▶ TASK BRIEF:
From the listing, collect all lines containing the word "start".

══ RAW DATA ══

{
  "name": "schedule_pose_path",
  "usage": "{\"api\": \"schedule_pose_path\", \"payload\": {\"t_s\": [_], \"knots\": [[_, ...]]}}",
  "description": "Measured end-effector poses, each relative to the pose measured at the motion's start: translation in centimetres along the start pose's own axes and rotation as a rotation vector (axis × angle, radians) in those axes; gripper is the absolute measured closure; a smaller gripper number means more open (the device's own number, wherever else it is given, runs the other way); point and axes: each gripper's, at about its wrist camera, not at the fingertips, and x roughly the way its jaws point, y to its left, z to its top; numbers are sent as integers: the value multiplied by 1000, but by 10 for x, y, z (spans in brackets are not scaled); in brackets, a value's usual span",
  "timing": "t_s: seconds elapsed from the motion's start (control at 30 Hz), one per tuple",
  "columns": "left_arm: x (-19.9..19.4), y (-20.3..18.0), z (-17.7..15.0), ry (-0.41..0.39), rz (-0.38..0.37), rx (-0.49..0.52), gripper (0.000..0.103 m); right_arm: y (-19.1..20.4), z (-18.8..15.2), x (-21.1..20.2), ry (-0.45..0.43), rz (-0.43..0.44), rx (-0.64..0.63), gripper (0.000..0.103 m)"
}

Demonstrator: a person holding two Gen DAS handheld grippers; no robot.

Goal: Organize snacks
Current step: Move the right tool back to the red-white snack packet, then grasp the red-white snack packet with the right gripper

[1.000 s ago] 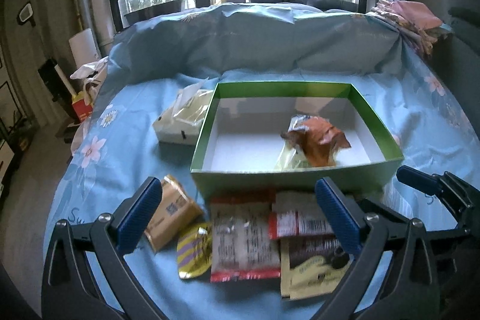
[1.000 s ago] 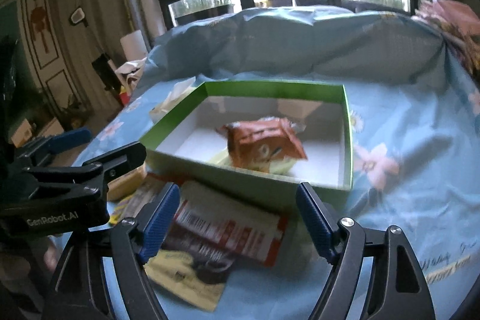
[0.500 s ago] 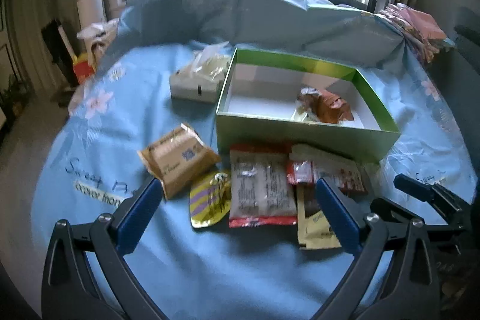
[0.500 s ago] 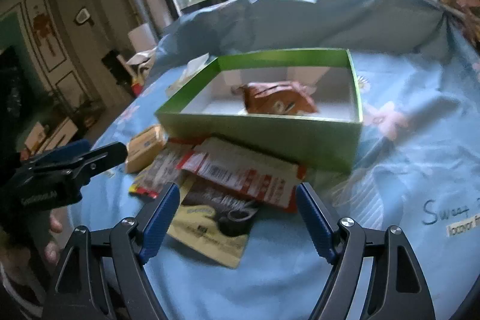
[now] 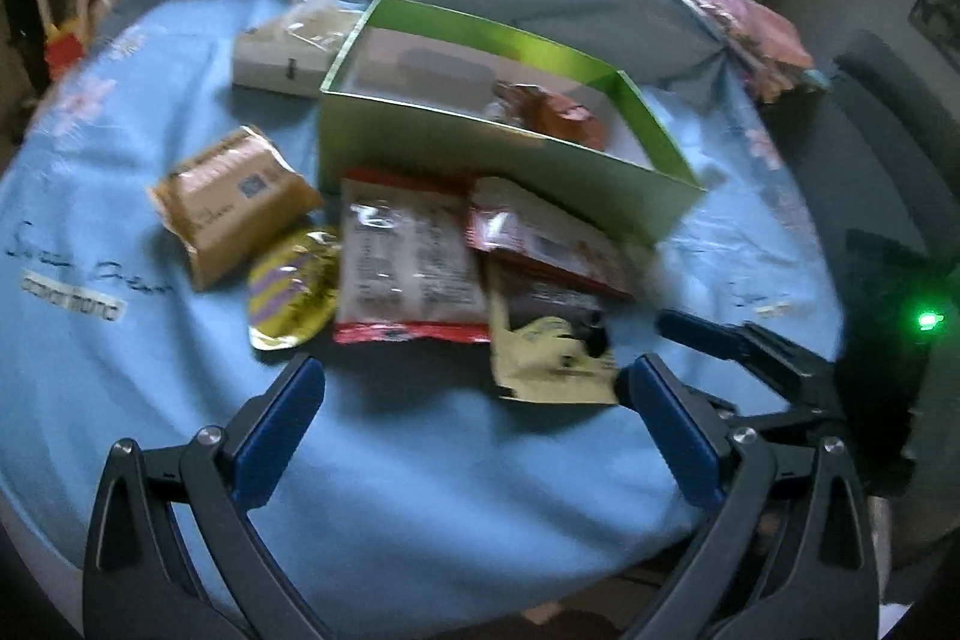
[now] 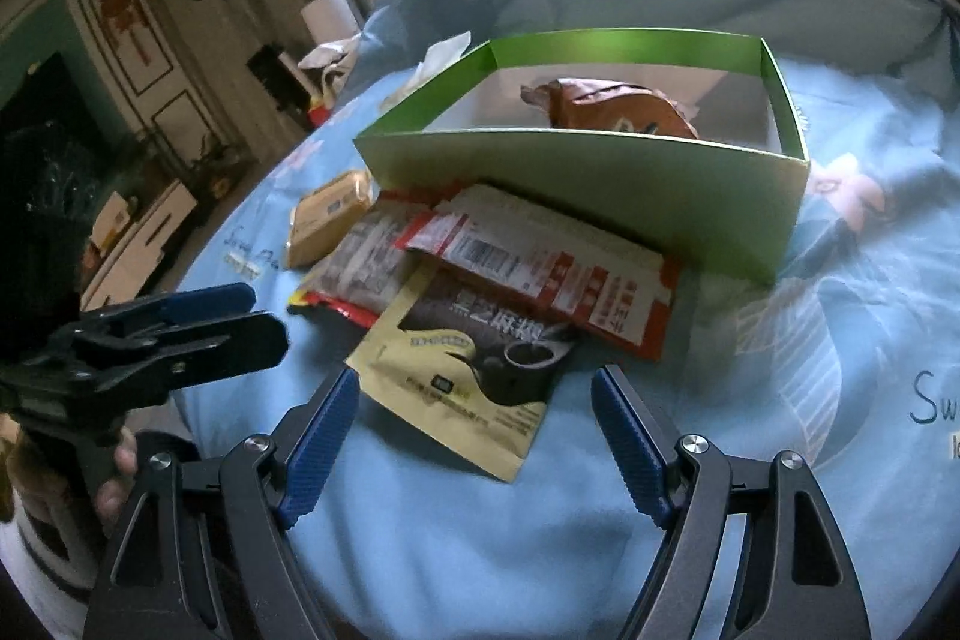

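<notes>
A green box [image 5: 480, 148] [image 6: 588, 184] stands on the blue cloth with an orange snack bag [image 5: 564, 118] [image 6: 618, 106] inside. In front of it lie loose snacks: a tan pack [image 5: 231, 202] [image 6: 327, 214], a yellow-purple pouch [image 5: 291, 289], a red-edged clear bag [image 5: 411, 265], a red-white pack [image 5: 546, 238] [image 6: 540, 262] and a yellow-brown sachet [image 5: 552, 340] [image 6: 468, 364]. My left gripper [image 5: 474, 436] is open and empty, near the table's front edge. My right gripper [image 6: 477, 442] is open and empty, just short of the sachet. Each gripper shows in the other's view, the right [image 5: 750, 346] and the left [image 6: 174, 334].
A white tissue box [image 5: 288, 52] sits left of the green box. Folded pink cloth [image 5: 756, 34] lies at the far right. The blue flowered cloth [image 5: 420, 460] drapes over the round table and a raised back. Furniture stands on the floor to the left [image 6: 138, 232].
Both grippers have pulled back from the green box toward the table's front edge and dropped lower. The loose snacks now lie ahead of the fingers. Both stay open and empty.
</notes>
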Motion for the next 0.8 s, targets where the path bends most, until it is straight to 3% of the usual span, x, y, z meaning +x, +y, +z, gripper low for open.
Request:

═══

▶ WRITTEN RESPONSE:
  "description": "Measured end-effector poses, each relative to the pose measured at the motion's start: translation in centimetres along the start pose's own axes and rotation as a rotation vector (axis × angle, radians) in those axes; gripper is the absolute measured closure; a smaller gripper number means more open (the device's own number, wherever else it is given, runs the other way); point and axes: each gripper's, at about its wrist camera, not at the fingertips, and x roughly the way its jaws point, y to its left, z to its top; numbers are sent as integers: the value multiplied by 1000, but by 10 for x, y, z (spans in brackets are not scaled); in brackets, a value's usual span",
  "timing": "t_s: seconds elapsed from the motion's start (control at 30 Hz), one per tuple",

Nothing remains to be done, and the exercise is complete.